The court finds an abundance of evidence confirming the conclusions of the GAL and family relations counselor that "external influences" are in part responsible for the boys' present position, and this court so finds. Some of their complaints about their father, for example, more reflect issues and conflict between their parents than their own interests. For example, the remark of then ten-year-old Joseph to the family relations counselor that the defendant "takes us places and buys us things to try to buy us" more probably parrots remarks he has heard adults make than own independent viewpoint. When Lovallo asked Joseph who had told him that his father had not been willing to pay for his private school tuition, Joseph identified the possible source of this information as his mother and then became extremely flustered. The plaintiffs assertions at trial that she wants her children to enjoy their time with their father were not credible. The children refer to their own father as "Ed" and, with no discouragement from the plaintiff, call Mr. Fatse "dad," the exact opposite of what one would expect. It is not necessary for the purposes of this proceeding to assess the legal effect of such "external influences," as no party has sought to modify the custody order. But a well-recognized and frequently-applied criterion for determining which parent should have primary residential custody is the respective CT Page 14349 willingness of the parents to facilitate the relationship of their children with the other parent. See, e.g., Rudolewicz v. Rudolewicz, 12 CLT No. 39, p. 664, Superior Court, judicial district of Hartford-New Britain (October 6, 1986, Arena, J.). Both parties must assess whether they, or any people in their household, are contributing toward the current problem, and how to address this problem.
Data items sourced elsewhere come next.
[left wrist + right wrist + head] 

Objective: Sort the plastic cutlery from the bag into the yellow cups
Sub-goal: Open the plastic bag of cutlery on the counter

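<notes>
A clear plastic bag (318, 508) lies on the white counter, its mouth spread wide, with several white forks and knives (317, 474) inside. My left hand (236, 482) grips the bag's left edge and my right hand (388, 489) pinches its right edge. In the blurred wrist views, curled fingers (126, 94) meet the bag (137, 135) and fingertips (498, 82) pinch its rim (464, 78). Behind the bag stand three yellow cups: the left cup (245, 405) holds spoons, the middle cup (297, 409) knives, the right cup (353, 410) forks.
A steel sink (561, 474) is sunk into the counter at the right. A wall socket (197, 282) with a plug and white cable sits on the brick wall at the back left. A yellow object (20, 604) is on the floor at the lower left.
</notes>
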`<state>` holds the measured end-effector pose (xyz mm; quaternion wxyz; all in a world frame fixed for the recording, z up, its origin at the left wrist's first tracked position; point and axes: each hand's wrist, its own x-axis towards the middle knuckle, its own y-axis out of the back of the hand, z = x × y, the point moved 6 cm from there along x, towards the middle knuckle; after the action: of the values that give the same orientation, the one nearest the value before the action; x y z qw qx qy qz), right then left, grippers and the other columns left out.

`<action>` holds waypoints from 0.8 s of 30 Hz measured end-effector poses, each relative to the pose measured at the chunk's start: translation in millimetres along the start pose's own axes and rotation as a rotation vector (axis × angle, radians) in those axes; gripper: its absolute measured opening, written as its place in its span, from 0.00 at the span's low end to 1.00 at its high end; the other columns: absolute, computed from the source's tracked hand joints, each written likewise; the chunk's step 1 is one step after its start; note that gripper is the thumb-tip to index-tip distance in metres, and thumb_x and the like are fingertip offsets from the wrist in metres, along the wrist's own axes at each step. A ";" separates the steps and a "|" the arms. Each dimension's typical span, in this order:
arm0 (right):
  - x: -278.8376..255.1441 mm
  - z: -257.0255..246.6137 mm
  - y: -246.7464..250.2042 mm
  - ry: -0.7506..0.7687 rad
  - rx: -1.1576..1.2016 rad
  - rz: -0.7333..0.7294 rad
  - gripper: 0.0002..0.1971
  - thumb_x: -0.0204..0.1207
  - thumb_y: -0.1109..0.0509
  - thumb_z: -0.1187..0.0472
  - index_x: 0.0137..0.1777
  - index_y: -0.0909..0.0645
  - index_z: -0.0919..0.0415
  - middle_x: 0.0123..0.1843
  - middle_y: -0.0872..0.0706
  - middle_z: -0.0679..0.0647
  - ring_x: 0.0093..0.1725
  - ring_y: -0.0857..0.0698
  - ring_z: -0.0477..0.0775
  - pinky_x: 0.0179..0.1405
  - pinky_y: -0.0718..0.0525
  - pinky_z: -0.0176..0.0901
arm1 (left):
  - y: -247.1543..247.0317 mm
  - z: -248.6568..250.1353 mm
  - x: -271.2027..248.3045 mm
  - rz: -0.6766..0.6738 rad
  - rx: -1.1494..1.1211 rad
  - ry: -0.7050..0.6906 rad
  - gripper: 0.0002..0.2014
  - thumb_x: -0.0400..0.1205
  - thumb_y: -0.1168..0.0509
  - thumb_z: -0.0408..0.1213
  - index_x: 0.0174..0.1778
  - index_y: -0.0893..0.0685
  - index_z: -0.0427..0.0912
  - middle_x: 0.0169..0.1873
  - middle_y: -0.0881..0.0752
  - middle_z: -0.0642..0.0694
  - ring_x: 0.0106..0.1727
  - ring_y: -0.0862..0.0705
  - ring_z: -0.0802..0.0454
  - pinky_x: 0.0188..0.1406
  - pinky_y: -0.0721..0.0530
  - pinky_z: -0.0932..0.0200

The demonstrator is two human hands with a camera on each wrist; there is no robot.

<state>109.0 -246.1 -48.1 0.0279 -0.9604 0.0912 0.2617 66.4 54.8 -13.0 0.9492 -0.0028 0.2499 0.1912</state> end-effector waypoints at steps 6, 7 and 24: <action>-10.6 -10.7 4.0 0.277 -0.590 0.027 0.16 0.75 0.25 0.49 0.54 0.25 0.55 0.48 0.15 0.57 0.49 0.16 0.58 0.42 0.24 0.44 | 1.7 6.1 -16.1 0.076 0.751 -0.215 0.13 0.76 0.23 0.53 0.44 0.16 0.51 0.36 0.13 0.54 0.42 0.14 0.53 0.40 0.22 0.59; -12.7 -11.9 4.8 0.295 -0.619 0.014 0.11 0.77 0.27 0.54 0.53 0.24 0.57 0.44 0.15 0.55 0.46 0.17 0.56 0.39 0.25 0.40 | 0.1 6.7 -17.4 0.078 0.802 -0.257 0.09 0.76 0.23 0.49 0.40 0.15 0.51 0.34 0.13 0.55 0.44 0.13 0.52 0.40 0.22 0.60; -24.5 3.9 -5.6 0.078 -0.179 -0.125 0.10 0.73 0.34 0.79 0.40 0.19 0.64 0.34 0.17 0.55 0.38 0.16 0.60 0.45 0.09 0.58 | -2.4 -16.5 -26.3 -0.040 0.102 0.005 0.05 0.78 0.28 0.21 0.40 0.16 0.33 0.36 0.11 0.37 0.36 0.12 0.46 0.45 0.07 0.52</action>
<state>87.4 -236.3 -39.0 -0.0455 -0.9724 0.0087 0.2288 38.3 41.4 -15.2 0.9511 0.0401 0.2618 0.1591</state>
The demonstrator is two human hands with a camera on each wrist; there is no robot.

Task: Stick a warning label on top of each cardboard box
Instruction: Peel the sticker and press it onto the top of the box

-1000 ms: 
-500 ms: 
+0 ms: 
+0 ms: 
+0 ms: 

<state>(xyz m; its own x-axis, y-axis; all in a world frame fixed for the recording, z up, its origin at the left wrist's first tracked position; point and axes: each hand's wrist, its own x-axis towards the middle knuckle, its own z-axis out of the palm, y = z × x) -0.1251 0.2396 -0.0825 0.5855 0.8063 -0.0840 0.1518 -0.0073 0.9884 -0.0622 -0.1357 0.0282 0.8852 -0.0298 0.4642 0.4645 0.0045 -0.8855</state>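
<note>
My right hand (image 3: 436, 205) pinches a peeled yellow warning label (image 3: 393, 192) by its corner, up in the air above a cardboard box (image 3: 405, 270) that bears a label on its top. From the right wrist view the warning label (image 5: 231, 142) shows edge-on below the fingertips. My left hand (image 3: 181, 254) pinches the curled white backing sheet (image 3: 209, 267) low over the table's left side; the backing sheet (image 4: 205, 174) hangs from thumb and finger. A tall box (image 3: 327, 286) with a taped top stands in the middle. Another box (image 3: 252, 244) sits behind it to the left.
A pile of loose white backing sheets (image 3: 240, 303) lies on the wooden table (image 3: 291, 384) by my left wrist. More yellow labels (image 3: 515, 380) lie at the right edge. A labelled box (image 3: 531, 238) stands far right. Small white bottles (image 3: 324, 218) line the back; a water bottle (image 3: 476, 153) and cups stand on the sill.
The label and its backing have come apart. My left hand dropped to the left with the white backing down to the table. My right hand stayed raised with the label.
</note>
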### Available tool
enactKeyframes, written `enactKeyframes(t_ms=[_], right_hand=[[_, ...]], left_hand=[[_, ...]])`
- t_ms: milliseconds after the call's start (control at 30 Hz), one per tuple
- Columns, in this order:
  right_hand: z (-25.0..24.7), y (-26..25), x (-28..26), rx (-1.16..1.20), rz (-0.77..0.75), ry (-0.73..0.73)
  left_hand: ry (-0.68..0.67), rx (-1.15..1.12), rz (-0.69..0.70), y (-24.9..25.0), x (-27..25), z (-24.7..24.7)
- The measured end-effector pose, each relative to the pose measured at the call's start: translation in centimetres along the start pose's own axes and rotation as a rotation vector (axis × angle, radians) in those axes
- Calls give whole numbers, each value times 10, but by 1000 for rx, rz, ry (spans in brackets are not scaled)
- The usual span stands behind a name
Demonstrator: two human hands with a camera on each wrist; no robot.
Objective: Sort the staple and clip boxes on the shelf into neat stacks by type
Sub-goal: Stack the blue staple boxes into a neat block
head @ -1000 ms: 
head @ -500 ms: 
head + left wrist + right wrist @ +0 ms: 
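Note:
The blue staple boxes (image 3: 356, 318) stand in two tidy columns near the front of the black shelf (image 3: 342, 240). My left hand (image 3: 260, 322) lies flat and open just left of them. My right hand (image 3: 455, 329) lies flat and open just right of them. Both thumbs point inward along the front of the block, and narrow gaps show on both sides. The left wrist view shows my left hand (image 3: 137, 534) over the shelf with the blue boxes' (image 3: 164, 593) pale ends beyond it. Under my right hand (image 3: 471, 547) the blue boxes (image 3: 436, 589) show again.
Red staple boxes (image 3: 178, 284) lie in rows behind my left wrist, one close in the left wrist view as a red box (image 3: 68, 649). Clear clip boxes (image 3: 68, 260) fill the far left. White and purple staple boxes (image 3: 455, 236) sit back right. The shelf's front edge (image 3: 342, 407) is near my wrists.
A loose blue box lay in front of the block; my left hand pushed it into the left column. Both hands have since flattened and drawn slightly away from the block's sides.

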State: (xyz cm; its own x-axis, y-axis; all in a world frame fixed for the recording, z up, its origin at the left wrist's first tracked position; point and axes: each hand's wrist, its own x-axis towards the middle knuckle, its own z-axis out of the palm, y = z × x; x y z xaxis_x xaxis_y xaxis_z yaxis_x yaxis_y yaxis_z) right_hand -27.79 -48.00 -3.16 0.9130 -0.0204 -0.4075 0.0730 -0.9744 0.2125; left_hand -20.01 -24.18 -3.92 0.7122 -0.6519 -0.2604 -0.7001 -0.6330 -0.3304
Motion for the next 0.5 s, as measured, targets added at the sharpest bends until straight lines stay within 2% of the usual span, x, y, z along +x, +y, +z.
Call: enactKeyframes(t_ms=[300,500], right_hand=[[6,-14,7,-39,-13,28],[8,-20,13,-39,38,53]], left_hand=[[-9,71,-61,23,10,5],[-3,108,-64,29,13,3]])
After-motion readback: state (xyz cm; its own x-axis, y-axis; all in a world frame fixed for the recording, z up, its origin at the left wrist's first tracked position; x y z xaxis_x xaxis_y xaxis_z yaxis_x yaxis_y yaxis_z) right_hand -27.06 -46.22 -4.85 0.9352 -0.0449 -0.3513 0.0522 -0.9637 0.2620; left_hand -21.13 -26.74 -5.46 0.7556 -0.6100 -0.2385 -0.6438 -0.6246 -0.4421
The court concludes that it is not in the best interest of the minor children here to modify the parenting schedule so as to eliminate their overnight visitations with their father on Wednesdays (or some other weekday evening) and on alternating Sundays. The court instead finds that it is in the best interest of the minor children to spend more time with their father during summers and the school year.5 The defendant shall continue to have one mid-week overnight with the children.
Yet, even with these overnights continuing, the parties must address and resolve the legitimate visitation problems arising from the overnights. The boys complain that they have difficulty transporting sports equipment and school clothing back and forth. Various activities in their mother's community in which the boys want to participate have caused scheduling conflicts with their father's parenting time. The natural tendency of children, as they get older, to participate in after-school and community youth activities often poses scheduling problems for arranging parenting time by the non-custodial "parent." "The community activities of pre-adolescence will inevitably be succeeded by the myriad of school activities and events open to middle school and high school students. All of these activities will, inexorably, cut into the time that each parent spends with the children." Tuelings v. Tuelings, docket number FA 97-0396827S, Superior Court, judicial district of New Haven (November 6, 2001). The children's own preferences will become an increasingly significant factor in assessing their best interest.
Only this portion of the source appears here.